I’d promised in my last post to blog some thoughts on the aftermath of the attacks, but there was an overdose of facts, alleged facts and opinions around me, and I didn’t see any value joining in myself. I got many invitations to light candles, hold hands in unity, and join ‘say no to terrorism’ Facebook groups—as opposed to the ‘say yes to terrorism’ groups, I guess—but I declined them all, not seeing the point to them. I mean, they’re useful in terms of making an individual feel better in a time of sorrow and anger, and building a sense of community—but no more than that. It’s just temporary feel-good-ness

The continuous flow of outrage has amused me a bit. Why now? The LeT and other such groups have been fighting a war on India for years now, so the fact that there are terrorists out there who are plotting against India is hardly a revelation. Equally, my question to all those people complaining about how our governments have let us down is this: Where were you for the last 61 years? Ever since we achieved independence, our government has been designed to rule us, not serve us, and is like a massive beast feeding itself and getting fatter and fatter, while we labour under the illusion that this beast serves us. Hello? This beast serves only itself, and none of what went wrong, either with our security or with our response to the attacks, was atypical. This is what our government is, and has been for six decades.

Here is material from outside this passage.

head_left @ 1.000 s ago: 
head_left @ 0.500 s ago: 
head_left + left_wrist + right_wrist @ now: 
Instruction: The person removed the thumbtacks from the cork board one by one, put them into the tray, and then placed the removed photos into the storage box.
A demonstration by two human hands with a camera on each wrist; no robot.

Why weren’t we outraged earlier?


Still, better now than never. There was a semblance of accountability after the attacks, with Shivraj Patil, Vilasrao Deshmukh and RR Patil resigning, and you would hope that this motivates their replacements to get their act together. But remember—one of them is Chhagan Bhujbal, and his return, after his earlier resignation because of the Telgi scam, holds a lesson for the Patils and Deshmukh: all this is a charade, and public memory is short.

The biggest issue with our government is one of accountability. Governments are held accountable by elections, but, alas, most politics in our country is identity politics, fought on the basis of caste, religion, ethnicity etc. Issues rarely decide elections. (Also, all politics in India is local, and no single issue can possibly decide a national election.) Will it be different this time? Perhaps. But if the Manmohan Singh government fails to bring the LeT planners to justice, what are the options you have? The BJP, under whom IC 814 took place?


We were lucky in capturing one terrorist alive—without Mohammad Ajmal Kasab’s confessions, we might have had indications that these attacks were the handiwork of the LeT, but no proof strong enough to convince the international community. Because of the details given to us by Kasab, some of them independently corroborated by the Indian and US intelligence establishments, there is no doubt about either the organisation or the people involved. That opens a window of opportunity for us to act tough, and we have to exploit that window, or rue the missed chance forever. We have the high moral ground right now, and we must act.

And how should we act? Unlike most commentators around me, I believe that I simply don’t have enough information to be able to comment on specifics. We don’t know what’s happening behind the scenes between the India, Pakistan and US governments, and I am inclined to give Manmohan Singh the benefit of the doubt, for now, when he says that restraint can be a sign of strength. Sure it can—but only if it achieves results. Rahul Gandhi’s words, that “there is also a cost to killing innocent Indians”, are encouraging—and this government must be judged by whether it can inflict that cost, and punish the perpetrators.


And that’s it for this post. Regular blogging resumes. Such relief comes.